What to work on: The answer must be an exact restatement of all the data.

[Opening Source data section]

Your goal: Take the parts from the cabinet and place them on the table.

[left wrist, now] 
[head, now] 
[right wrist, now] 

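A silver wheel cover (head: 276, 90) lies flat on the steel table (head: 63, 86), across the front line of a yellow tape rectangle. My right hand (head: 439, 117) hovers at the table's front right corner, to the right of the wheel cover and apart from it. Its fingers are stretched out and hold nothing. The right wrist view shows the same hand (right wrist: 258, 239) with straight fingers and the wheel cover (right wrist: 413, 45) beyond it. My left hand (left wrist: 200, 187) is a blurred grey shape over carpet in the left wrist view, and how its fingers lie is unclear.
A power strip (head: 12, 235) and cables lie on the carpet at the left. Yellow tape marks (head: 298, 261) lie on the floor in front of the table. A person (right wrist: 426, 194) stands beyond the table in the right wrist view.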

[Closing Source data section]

Response area:
Your goal: Take the parts from the cabinet and place them on the table.

[left wrist, now] 
[head, now] 
[right wrist, now] 

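A silver wheel cover (head: 276, 90) lies flat on the steel table (head: 63, 86), across the front line of a yellow tape rectangle. My right hand (head: 439, 117) hovers at the table's front right corner, to the right of the wheel cover and apart from it. Its fingers are stretched out and hold nothing. The right wrist view shows the same hand (right wrist: 258, 239) with straight fingers and the wheel cover (right wrist: 413, 45) beyond it. My left hand (left wrist: 200, 187) is a blurred grey shape over carpet in the left wrist view, and how its fingers lie is unclear.
A power strip (head: 12, 235) and cables lie on the carpet at the left. Yellow tape marks (head: 298, 261) lie on the floor in front of the table. A person (right wrist: 426, 194) stands beyond the table in the right wrist view.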

There's nothing more to this exercise.